Drawing a distinction between beliefs and actions in this case is analogous to the conservatives who say it's all right to be gay as long as you don't have sex with someone who is the same sex you are. Or that gay people are free to marry, as long as they marry someone of the opposite sex.

I'm not sure your pet store example fits into the classic definition of a "place of public accommodation.[

"(1) any inn, hotel, motel, or other establishment which provides lodging to transient guests, other than an establishment located within a building which contains not more than five rooms for rent or hire and which is actually occupied by the proprietor of such establishment as his residence;
(2) any restaurant, cafeteria, lunchroom, lunch counter, soda fountain, or other facility principally engaged in selling food for consumption on the premises, including, but not limited to, any such facility located on the premises of any retail establishment; or any gasoline station;
(3) any motion picture house, theater, concert hall, sports arena, stadium or other place of exhibition or entertainment; and
(4) any establishment (A)(i) which is physically located within the premises of any establishment otherwise covered by this subsection, or (ii) within the premises of which is physically located any such covered establishment, and (B) which holds itself out as serving patrons of such covered establishment." Civil Rights Act of 1964.

To which I would add restrooms or dressing rooms intended to accommodate members of the public and not explicitly reserved for the staff of a business establishment.

Keep in mind that race isn't what was important about the Civil Rights Act.
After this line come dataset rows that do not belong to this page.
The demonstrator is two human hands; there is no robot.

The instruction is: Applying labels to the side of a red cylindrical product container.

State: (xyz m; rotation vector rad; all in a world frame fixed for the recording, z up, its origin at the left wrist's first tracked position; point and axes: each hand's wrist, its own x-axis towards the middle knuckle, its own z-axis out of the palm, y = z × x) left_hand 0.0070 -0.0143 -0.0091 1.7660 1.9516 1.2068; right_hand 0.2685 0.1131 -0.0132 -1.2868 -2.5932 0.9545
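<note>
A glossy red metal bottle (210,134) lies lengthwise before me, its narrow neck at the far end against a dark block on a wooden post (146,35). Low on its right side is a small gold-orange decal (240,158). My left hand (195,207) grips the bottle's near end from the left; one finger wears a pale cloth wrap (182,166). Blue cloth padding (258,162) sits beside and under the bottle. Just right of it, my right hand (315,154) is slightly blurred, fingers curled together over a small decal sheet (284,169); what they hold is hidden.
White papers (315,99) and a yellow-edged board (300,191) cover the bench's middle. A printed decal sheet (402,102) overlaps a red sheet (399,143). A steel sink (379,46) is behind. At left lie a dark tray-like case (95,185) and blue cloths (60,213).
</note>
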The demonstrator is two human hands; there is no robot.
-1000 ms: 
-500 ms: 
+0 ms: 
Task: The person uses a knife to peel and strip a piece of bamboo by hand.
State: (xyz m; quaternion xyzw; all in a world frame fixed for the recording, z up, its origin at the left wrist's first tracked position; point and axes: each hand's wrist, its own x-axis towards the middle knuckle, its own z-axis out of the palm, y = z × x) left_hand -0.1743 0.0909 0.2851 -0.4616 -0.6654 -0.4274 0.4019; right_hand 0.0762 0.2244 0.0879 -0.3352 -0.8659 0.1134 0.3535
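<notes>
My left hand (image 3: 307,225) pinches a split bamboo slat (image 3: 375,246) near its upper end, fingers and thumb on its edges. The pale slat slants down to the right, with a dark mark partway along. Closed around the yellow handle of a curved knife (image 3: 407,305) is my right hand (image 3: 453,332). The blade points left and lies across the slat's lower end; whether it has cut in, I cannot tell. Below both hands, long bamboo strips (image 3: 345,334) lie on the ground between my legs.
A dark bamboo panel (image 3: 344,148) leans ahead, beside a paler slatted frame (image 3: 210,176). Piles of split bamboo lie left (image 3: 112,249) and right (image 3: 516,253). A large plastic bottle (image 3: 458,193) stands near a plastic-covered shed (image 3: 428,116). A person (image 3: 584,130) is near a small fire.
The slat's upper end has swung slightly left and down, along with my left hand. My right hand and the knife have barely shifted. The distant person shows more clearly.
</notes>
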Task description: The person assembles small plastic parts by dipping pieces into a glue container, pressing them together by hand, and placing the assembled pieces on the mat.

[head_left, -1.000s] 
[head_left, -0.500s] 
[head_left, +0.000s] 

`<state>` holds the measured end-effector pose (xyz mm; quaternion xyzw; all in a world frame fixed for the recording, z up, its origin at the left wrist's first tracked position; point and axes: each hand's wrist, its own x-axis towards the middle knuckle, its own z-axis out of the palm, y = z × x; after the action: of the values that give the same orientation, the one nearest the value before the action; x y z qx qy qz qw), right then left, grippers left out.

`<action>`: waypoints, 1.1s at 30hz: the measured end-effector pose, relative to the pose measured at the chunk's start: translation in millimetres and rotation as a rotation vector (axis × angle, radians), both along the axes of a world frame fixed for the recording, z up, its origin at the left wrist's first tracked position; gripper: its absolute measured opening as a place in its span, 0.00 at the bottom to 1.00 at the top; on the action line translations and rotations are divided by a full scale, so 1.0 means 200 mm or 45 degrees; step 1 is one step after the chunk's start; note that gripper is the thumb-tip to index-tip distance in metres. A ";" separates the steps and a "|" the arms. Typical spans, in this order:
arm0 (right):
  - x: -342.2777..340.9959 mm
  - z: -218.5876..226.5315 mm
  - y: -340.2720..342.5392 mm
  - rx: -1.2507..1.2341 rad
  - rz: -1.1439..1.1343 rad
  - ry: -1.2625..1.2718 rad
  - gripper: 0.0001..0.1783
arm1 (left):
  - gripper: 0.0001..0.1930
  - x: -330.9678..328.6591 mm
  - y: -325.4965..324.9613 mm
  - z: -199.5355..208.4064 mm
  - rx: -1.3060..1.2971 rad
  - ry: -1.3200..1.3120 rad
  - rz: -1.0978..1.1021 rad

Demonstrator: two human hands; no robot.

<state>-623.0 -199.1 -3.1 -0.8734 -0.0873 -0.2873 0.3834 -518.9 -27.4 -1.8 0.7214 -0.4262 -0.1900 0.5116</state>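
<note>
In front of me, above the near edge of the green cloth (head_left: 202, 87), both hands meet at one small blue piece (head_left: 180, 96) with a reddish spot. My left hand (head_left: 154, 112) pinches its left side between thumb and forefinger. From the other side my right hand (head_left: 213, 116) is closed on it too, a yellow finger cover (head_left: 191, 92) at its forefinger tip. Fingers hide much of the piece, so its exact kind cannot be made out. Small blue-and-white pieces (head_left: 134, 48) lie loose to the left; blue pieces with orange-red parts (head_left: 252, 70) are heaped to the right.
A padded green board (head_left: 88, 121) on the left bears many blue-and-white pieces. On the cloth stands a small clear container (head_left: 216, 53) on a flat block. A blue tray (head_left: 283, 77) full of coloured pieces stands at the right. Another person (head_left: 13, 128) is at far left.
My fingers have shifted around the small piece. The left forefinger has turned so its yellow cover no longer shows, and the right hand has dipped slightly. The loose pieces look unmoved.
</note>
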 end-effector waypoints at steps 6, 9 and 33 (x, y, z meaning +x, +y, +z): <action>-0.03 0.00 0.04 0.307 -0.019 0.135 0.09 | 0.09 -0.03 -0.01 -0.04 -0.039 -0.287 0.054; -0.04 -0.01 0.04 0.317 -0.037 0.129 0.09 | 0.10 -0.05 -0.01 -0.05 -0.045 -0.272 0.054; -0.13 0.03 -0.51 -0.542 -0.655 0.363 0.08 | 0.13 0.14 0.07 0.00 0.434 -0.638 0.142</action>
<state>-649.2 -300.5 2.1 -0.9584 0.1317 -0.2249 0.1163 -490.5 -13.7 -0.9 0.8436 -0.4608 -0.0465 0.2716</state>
It was the rights themselves that were important.

We have a shameful past in this country of excluding people from such places. Those days are thankfully gone for the most part. Nonviolent noncooperation with such barbaric practices is what got the laws changed. That doesn't mean being, as Betsy puts it, "nice" to the barbarians. As Gandhi said, "I, for one, have never advocated passive anything. We must never submit to such laws. And I think our resistance must be active and provocative!"

But as he also said, "An eye for an eye leaves the whole world blind." We must not become what we behold in confronting the Campfields of this world.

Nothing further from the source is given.